You should be prepared to describe your financial situation in detail on the OIC application. The IRS will evaluate your income, assets, expenses, and future earning potential. Keep in mind that submitting an OIC application does not guarantee the IRS will accept your offer.
The IRS will generally approve an OIC if the amount you offer is the most they can expect to collect within a reasonable timeframe. However, your offer will likely be denied if you’re able to pay your full tax debt through an installment agreement or lump sum.
You can use the IRS’s Offer in Compromise Pre-Qualifier Tool as a guide for determining your eligibility and preparing your proposal.
How to Submit an Offer in Compromise
Your OIC application package must include the following items:
• Form 656 (Offer in Compromise)
• Form 433-A (OIC) or Form 433-B (OIC) (Collection Information Statement)
• $186 application fee (non-refundable)
• Initial offer payment (non-refundable) for Form 656
If you have both individual and business tax debts, you will need to submit two Forms 656 – one for your individual tax debt and one for your business tax debt. Each Form 656 will require a separate $186 application fee and initial offer payment.
Selecting a Payment Option
You must choose a payment option and include an initial offer payment with your OIC application. The amount of your initial payment (and future payments) will depend on your total offer amount and the payment option you select. There are two payment options:
Lump Sum Cash Payment – This option requires an initial payment of 20% of your total offer amount. If/when your OIC is accepted, you must pay the remaining offer balance in 5 payments (or less) within the next 5 months.
Periodic Payment – This option allows you to pay in monthly installments. You must submit the first installment payment with your OIC application, and continue to pay monthly while the IRS evaluates your offer. If/when your offer is accepted, you must make monthly payments until the balance is fully paid (generally 6 to 24 months).
NOTE: Taxpayers who meet the Low Income Certification guidelines are not required to pay the application fee or send an initial offer payment. They are also exempt from making monthly installment payments while the IRS evaluates their offer.
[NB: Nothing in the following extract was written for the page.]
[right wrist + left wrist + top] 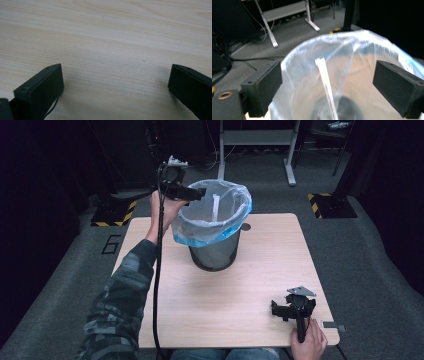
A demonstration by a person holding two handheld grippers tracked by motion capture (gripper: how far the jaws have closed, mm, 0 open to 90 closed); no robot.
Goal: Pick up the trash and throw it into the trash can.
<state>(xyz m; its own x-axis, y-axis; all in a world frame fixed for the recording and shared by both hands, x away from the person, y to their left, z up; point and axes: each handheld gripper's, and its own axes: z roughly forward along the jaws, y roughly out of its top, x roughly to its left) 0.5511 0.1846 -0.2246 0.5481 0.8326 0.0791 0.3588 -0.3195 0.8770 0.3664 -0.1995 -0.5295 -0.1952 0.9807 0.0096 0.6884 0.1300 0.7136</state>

For more information about OIC applications, see IRS Form 656-B (Offer in Compromise Booklet).
The OIC Process
Once you submit your offer, it will be reviewed by the IRS. However, there is no guaranteed timeframe for an IRS response. In the meantime, if you chose the periodic payment option, you are required to make monthly payments while the IRS considers your offer. If you fail to make those payments, your offer will be returned – and there’s no chance for appeal.
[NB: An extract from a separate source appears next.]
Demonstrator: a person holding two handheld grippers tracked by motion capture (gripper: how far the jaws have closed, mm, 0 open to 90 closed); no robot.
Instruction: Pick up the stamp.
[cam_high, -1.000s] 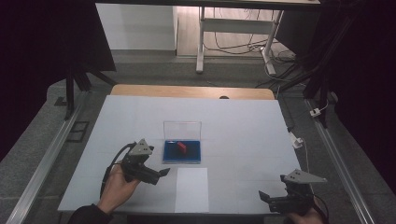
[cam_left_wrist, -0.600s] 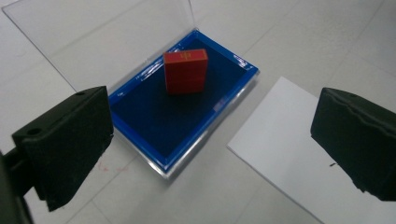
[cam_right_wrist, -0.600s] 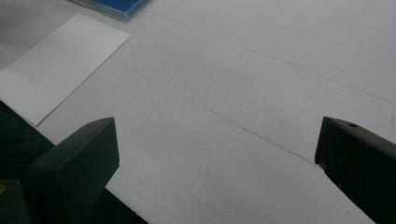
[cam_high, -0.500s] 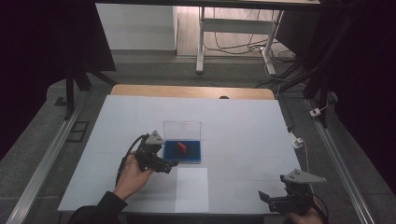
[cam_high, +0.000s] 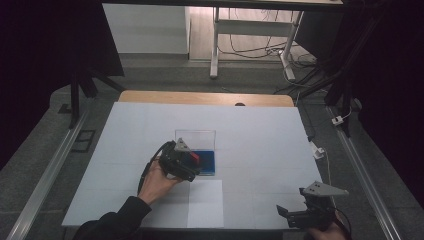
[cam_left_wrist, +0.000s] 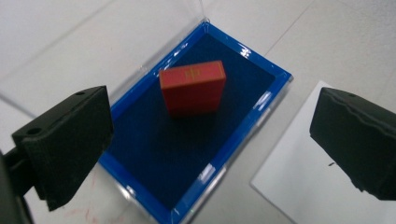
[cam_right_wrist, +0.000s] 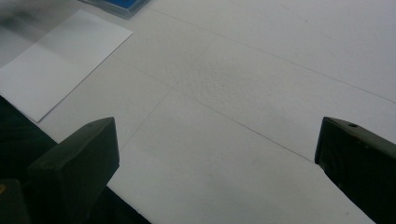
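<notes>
Left gripper (cam_left_wrist: 205, 140): jaws wide, holding nothing, hovering over the red box (cam_left_wrist: 192, 87), which sits in the blue tray (cam_left_wrist: 247, 126) mid-bench. Right gripper (cam_right_wrist: 215, 172): jaws wide, empty, at the bench's near right edge, white sheet (cam_right_wrist: 56, 65) nearby.

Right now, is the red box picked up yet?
Not yet. The clear lid already stands open. The left gripper hovers open above the red box, which sits in the blue tray. Grabbing and lifting remain. The right gripper waits open.
</notes>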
The IRS will continue to charge you penalties and interest during the OIC evaluation process. Additionally, the IRS may file a ‘Notice of Federal Tax Lien’ during the offer investigation. Other collection activities will be suspended while your offer is being considered.
After your offer is submitted, you are expected to properly file and pay your taxes until the IRS makes a final decision. If your offer is accepted, you are also expected to stay up-to-date with all your tax filing and payment responsibilities for the next 5 years. Breaking the terms of your OIC (by not fulfilling your tax obligations) means your offer may be defaulted – and you will be liable for the full/original tax debt, plus penalties and interest.
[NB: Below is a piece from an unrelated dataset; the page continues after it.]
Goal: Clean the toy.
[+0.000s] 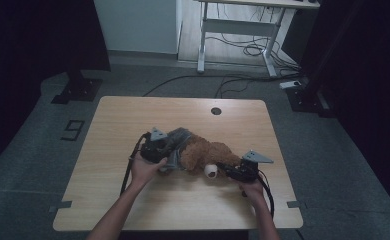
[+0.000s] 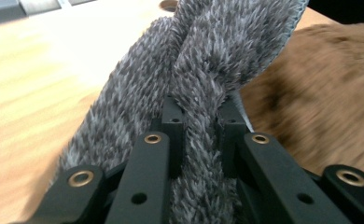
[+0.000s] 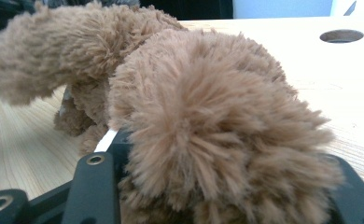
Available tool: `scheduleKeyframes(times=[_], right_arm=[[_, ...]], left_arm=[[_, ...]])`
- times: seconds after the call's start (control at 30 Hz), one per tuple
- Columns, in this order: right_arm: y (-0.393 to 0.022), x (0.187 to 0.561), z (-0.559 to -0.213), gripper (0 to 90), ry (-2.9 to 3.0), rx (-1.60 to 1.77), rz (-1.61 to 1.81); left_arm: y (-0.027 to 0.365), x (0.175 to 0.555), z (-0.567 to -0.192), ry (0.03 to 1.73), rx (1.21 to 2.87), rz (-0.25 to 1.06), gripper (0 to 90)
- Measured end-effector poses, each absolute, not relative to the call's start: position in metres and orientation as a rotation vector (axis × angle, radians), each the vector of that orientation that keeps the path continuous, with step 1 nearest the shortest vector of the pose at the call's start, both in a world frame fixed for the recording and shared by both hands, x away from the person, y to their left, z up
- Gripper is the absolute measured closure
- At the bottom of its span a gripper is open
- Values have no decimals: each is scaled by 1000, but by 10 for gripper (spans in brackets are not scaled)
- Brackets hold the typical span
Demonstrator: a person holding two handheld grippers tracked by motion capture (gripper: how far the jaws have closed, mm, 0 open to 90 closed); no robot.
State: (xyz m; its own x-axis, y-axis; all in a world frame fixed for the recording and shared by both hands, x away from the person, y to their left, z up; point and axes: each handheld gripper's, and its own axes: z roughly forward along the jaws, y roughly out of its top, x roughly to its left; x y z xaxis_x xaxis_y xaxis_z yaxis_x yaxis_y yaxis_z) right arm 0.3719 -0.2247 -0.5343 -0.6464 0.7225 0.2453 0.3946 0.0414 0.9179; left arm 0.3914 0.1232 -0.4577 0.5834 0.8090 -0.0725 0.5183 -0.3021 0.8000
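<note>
I have the brown plush toy (image 1: 205, 152) lying near the middle of the table (image 1: 133, 120), between my two grippers. A grey furry cloth (image 1: 179, 142) sits at its left end, against the brown fur.

My left gripper (image 1: 164, 156) is at the toy's left side, held in my left hand (image 1: 144, 169). In the left gripper view (image 2: 199, 122) its jaws are pinched onto a fold of the grey cloth (image 2: 203, 70); the pile bulges out above and between the black fingers (image 2: 173, 116), and the brown toy (image 2: 320, 93) lies just to the right of the cloth, touching it. The picture there is a little blurred on the brown side.

My right gripper (image 1: 228, 170) is at the toy's right end, just beside a small white patch (image 1: 211, 171) on the toy, with my right hand (image 1: 253, 189) behind it. In the right gripper view the brown fur (image 3: 217, 121) swells up right over the jaws and hides their tips, so I cannot tell whether they are closed on it or merely pressed in. A white tag (image 3: 106, 140) pokes out by the left jaw. A round hole (image 3: 341, 36) in the tabletop lies well beyond the toy.
</note>
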Motion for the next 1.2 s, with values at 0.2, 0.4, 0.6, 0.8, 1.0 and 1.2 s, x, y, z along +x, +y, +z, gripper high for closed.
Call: scheduleKeyframes(times=[0.2,0.4,0.6,0.8,1.0,1.2], right_arm=[[-225,372,-535,431,2040,1136,1642],[-224,371,-534,431,2039,1134,1639],[-225,373,-535,430,2033,1142,1652],[-225,372,-535,430,2030,1143,1650],[-226,372,-535,428,2030,1140,1650],[-226,372,-534,427,2041,1123,1642]], left_arm=[[163,388,-470,1137,1920,405,776],[179,387,-471,1198,1920,456,774],[191,390,-463,1216,1881,422,775],[181,398,-433,1175,1858,408,774],[139,410,-411,1086,1910,393,774],[102,430,-416,1062,1960,332,773]])
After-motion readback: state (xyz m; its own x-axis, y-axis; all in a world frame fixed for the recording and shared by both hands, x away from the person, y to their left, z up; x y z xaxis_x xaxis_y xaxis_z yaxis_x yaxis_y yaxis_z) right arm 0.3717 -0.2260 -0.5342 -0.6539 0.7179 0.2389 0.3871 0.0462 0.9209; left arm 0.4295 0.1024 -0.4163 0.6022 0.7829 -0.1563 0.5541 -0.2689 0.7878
If your OIC is rejected, you are allowed to request an appeal within 30 days. To file an appeal with the IRS, use Form 13711 (Request for Appeal of Offer in Compromise).
If you don’t hear back from the IRS within 2 years after submitting an offer, your OIC will be automatically accepted.
The offer in compromise program can be very complicated. It’s generally recommended that you seek the advice of a tax professional or tax attorney to help you with this matter.